13 April 2022
So here is yesterday’s Tolkien Tuesday post today…on a Wednesday…I know…Sigh… And tomorrow, I shall catch-up with previous week’s comments…Another sigh!
The Reading, and Ensuing Thoughts
I’m continuing on with this edition of The Fellowship of the Ring, illustrated by Alan Lee. This week I read the whole of Chapter 7: In The House of Tom Bombadil, because I still had one week to catch up on after my time away from blogging.
The four hobbits have been rescued from Old Man Willow by Tom Bombadil, who has directed them to his house, where they will be safe. When they arrive, they find a beautiful woman there, Goldberry, the River’s Daughter, and wife of Tom. And here they spend a few days in sanctuary, an enclave of peace and safety in the middle of the ancient, dangerous Old Forest.
Whilst there, they rest and recover from the trials of the journey so far. And although they are only a few days out from the Shire, their adventure has already been adventurous. A proper baptism of fire. Their first experience of the world outside of their home has not been an easy one. But Tom does his best to prepare them for what’s ahead.
One of the standouts (from last week’s chapter and this one) is the mental strength of Sam. He is least affected by Old Man Willow’s evil whispers, and also when the others dream, he sleeps soundly.
Next week, we begin Chapter 8: Fog on the Barrow-Downs…which just so happens to be one of my favourite chapters in the whole of The Lord of the Rings! Yippee!!
Middle Earth Musings and Meditations
Unsurprisingly, I think, my musings followed the same path as Chapter 7…
There is an element of fairy tale surrounding the part of the book set in the Old Forest. First the forest itself, as we discussed last time. Then there is the magical cottage at it’s heart: the home of Tom Bombadil and Goldberry, where the dangerous things outside (whether physical or magical in origin) cannot cross the threshold. Within, all are safe. And this is a potent image.
Combine this with the characters which inhabit this space: an elemental woman (the daughter of the river, who is evidently connected to the element of water) and a powerful, magical figure who alone can save the hobbits from harm (Could Tom possibly be an elemental himself? An earth elemental, perhaps, given his connection to the forest and landscape?)
Throw into the mix the spell-like magic which is present: the dreams, the plentiful food at meal times, Tom’s immunity to the ring, the inability to follow the passage of time. Then there is the aspect of storytelling, of sharing lore and myth and legend, and history. Knowledge, and power therein, of many things, including warnings of the dangers which lurk “out there”, beyond the safety of the cottage.
All these things come together to give us the enchantment of a fairy tale. And if the reader happens to be a writer, a lesson in writing one.
This week has all been about Tom Bombadil, so I returned to The Tolkien Society website and re-read the FAQs pertaining to him.

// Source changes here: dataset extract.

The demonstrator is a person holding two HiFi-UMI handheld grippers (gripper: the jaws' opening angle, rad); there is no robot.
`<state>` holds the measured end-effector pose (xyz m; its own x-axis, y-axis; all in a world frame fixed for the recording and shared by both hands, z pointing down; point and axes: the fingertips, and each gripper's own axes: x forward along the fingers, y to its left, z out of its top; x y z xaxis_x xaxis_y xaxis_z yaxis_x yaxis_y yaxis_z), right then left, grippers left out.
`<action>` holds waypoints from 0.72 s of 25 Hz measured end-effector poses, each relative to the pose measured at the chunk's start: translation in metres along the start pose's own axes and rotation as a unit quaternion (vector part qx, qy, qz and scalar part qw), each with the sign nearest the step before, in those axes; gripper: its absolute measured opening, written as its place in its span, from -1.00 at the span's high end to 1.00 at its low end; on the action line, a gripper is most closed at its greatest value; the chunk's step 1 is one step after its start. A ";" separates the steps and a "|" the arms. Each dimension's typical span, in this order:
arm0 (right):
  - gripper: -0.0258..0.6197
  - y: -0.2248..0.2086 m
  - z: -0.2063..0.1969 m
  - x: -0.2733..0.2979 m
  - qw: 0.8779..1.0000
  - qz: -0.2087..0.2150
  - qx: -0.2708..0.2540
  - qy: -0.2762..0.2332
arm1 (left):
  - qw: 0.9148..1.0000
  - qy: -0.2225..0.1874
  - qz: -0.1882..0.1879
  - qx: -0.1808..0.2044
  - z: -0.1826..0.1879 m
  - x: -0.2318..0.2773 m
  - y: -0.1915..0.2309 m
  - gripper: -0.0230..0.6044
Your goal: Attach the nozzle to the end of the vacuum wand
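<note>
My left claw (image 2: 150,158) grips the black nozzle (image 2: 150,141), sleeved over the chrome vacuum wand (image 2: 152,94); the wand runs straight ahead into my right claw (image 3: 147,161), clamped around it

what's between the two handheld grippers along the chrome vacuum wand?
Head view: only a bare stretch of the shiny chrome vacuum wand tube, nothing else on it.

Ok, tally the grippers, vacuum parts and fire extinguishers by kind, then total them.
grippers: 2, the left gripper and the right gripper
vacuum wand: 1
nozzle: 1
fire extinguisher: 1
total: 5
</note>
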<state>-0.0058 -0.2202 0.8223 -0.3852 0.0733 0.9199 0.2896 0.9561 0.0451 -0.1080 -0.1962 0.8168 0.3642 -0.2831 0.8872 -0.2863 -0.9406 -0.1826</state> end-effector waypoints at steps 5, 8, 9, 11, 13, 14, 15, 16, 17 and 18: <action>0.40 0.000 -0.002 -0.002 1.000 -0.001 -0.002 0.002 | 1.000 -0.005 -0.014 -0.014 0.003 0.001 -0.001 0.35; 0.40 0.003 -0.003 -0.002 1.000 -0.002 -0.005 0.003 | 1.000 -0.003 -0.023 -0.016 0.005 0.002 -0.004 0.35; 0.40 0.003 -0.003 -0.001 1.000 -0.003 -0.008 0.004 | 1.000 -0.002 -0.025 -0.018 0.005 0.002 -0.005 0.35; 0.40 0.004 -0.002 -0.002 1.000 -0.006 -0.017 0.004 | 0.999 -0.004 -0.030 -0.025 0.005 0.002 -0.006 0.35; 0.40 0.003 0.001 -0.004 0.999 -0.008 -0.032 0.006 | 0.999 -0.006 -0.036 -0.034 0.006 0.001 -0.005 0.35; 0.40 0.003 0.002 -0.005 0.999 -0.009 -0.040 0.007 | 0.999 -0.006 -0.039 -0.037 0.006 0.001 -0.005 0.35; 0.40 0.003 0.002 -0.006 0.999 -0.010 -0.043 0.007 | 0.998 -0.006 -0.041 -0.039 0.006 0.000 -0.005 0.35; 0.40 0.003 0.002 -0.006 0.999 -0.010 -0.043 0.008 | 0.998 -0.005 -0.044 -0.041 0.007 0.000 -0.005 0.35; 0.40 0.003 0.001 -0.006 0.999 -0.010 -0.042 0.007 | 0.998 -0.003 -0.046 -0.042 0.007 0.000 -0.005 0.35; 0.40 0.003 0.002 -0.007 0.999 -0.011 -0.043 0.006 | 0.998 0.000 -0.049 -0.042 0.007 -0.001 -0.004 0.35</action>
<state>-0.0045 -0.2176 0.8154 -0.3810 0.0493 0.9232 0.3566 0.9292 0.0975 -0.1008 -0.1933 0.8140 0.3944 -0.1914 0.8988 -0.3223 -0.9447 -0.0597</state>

You can find that here: https://www.tolkiensociety.org/author/faq/
The Lord of the Rings Question of the Week:
This week’s question is an easy one (probably…maybe…perhaps… 🙂 ). Do you like Tom Bombadil? Why? Why not?
I have an interesting history with Tom Bombadil. When I first read The Lord of the Rings aged 9 or 10 (I was in year 5 at school), I didn’t mind him. I thought he was fun, with his singing and his dancing, and his blue jacket and yellow boots. However, as I got a little older, I found him a little jarring, with his “Hey dol! merry dol! ring a dong dillo!” etc. He seemed a little silly, a little childish. Something I had to endure to get to the Barrow-Downs! Naturally, I had missed the point.
It wasn’t until my late teens that I became aware of his importance as a character. Up to this point he had been a means of safety, a provider of sanctuary, to the hobbits. But he is the oldest living thing in Middle Earth!
“Eldest, that’s what I am. Mark my words, my friends: Tom was here before the river and trees; Tom remembers the first raindrop and the first acorn.”
And that is what makes him amazing. How I would love to sit before the hearth in his home and listen to the stories of what the world was like when it was young, before the Elves had crossed the sea, before Old Man Williow had become bitter…
Yet more than that, Tom Bombadil is a magical enigma. He’s clearly powerful, long-lived / immortal but who or what is he? What is his purpose in Middle Earth? When Frodo asks Goldberry, “Who is Tom Bombadil?”, she answers, “He is.” And that answer says it all, doesn’t it?